• _Problem statement_
Whatever the records say, give every one of them again exactly.

Stored items from a collection:
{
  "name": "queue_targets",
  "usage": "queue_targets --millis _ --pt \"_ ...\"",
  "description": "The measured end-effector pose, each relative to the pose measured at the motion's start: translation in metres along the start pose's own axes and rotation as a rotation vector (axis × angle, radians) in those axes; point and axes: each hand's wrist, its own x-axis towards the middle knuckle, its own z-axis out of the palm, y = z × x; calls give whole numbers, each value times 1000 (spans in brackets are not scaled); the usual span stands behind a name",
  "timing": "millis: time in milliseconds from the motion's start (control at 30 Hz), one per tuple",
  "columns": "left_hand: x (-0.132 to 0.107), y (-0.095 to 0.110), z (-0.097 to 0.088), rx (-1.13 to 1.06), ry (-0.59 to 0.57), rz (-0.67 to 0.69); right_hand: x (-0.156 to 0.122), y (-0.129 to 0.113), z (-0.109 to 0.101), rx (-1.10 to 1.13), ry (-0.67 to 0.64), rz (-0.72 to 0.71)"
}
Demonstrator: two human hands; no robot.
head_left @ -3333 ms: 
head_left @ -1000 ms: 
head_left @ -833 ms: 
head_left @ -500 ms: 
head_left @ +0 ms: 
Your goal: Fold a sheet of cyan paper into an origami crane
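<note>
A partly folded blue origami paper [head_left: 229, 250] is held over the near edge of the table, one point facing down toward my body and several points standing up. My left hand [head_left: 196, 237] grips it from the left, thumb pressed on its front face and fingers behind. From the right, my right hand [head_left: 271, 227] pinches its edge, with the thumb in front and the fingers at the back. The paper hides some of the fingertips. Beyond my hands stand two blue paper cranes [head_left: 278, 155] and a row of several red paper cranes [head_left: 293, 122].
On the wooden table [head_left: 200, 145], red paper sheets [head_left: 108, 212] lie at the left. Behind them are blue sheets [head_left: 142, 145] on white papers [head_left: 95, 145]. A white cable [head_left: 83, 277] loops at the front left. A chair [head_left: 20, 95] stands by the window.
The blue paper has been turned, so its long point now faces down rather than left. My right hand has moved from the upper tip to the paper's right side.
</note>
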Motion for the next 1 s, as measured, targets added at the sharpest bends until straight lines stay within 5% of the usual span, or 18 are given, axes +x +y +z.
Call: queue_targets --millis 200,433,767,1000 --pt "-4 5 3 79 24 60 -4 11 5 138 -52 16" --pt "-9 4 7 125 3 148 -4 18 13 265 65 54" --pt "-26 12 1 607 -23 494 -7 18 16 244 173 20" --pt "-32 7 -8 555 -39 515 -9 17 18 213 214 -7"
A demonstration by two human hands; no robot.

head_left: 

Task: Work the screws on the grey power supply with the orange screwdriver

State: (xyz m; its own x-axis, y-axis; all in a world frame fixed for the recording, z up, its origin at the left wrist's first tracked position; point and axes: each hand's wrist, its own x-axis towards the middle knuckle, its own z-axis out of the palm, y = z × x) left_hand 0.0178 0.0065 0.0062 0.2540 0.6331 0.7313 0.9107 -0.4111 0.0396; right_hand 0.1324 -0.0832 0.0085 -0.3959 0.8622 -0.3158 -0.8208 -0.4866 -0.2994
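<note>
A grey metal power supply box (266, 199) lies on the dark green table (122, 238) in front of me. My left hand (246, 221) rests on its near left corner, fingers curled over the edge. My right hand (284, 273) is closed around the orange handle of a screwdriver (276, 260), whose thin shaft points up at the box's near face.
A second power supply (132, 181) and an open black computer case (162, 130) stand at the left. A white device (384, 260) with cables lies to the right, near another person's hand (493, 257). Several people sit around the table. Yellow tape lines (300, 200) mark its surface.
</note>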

• _Answer below_
{
  "name": "queue_targets",
  "usage": "queue_targets --millis _ --pt \"_ ...\"",
  "description": "The measured end-effector pose, each relative to the pose measured at the motion's start: translation in metres along the start pose's own axes and rotation as a rotation vector (axis × angle, radians) in those axes; point and axes: each hand's wrist, its own x-axis towards the middle knuckle, its own z-axis out of the palm, y = z × x; calls give whole numbers, each value times 1000 (spans in brackets are not scaled); the usual span stands behind a name",
  "timing": "millis: time in milliseconds from the motion's start (control at 30 Hz), one per tuple",
  "columns": "left_hand: x (-0.132 to 0.107), y (-0.095 to 0.110), z (-0.097 to 0.088), rx (-1.13 to 1.06), ry (-0.59 to 0.57), rz (-0.67 to 0.69); right_hand: x (-0.156 to 0.122), y (-0.129 to 0.113), z (-0.109 to 0.101), rx (-1.10 to 1.13), ry (-0.67 to 0.64), rz (-0.72 to 0.71)"
}
Demonstrator: two human hands; no robot.
head_left @ -3333 ms: 
head_left @ -1000 ms: 
head_left @ -833 ms: 
head_left @ -500 ms: 
head_left @ +0 ms: 
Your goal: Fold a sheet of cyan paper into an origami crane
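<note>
A partly folded blue origami paper [head_left: 229, 250] is held over the near edge of the table, one point facing down toward my body and several points standing up. My left hand [head_left: 196, 237] grips it from the left, thumb pressed on its front face and fingers behind. From the right, my right hand [head_left: 271, 227] pinches its edge, with the thumb in front and the fingers at the back. The paper hides some of the fingertips. Beyond my hands stand two blue paper cranes [head_left: 278, 155] and a row of several red paper cranes [head_left: 293, 122].
On the wooden table [head_left: 200, 145], red paper sheets [head_left: 108, 212] lie at the left. Behind them are blue sheets [head_left: 142, 145] on white papers [head_left: 95, 145]. A white cable [head_left: 83, 277] loops at the front left. A chair [head_left: 20, 95] stands by the window.
The blue paper has been turned, so its long point now faces down rather than left. My right hand has moved from the upper tip to the paper's right side.
</note>
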Motion for the next 1 s, as measured, targets added at the sharpest bends until straight lines stay within 5% of the usual span, or 18 are given, axes +x +y +z.
Call: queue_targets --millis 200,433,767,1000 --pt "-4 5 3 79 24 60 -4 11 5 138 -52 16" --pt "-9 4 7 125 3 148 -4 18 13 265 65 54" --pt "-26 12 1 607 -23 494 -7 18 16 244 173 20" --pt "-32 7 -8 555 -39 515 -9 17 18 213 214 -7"
A demonstration by two human hands; no robot.

head_left: 

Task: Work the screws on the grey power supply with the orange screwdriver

State: (xyz m; its own x-axis, y-axis; all in a world frame fixed for the recording, z up, its origin at the left wrist's first tracked position; point and axes: each hand's wrist, its own x-axis towards the middle knuckle, its own z-axis out of the palm, y = z × x) left_hand 0.0178 0.0065 0.0062 0.2540 0.6331 0.7313 0.9107 -0.4111 0.0396; right_hand 0.1324 -0.0832 0.0085 -0.3959 0.8622 -0.3158 -0.8208 -0.4866 -0.2994
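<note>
A grey metal power supply box (266, 199) lies on the dark green table (122, 238) in front of me. My left hand (246, 221) rests on its near left corner, fingers curled over the edge. My right hand (284, 273) is closed around the orange handle of a screwdriver (276, 260), whose thin shaft points up at the box's near face.
A second power supply (132, 181) and an open black computer case (162, 130) stand at the left. A white device (384, 260) with cables lies to the right, near another person's hand (493, 257). Several people sit around the table. Yellow tape lines (300, 200) mark its surface.
</note>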

With this output, the exercise is done.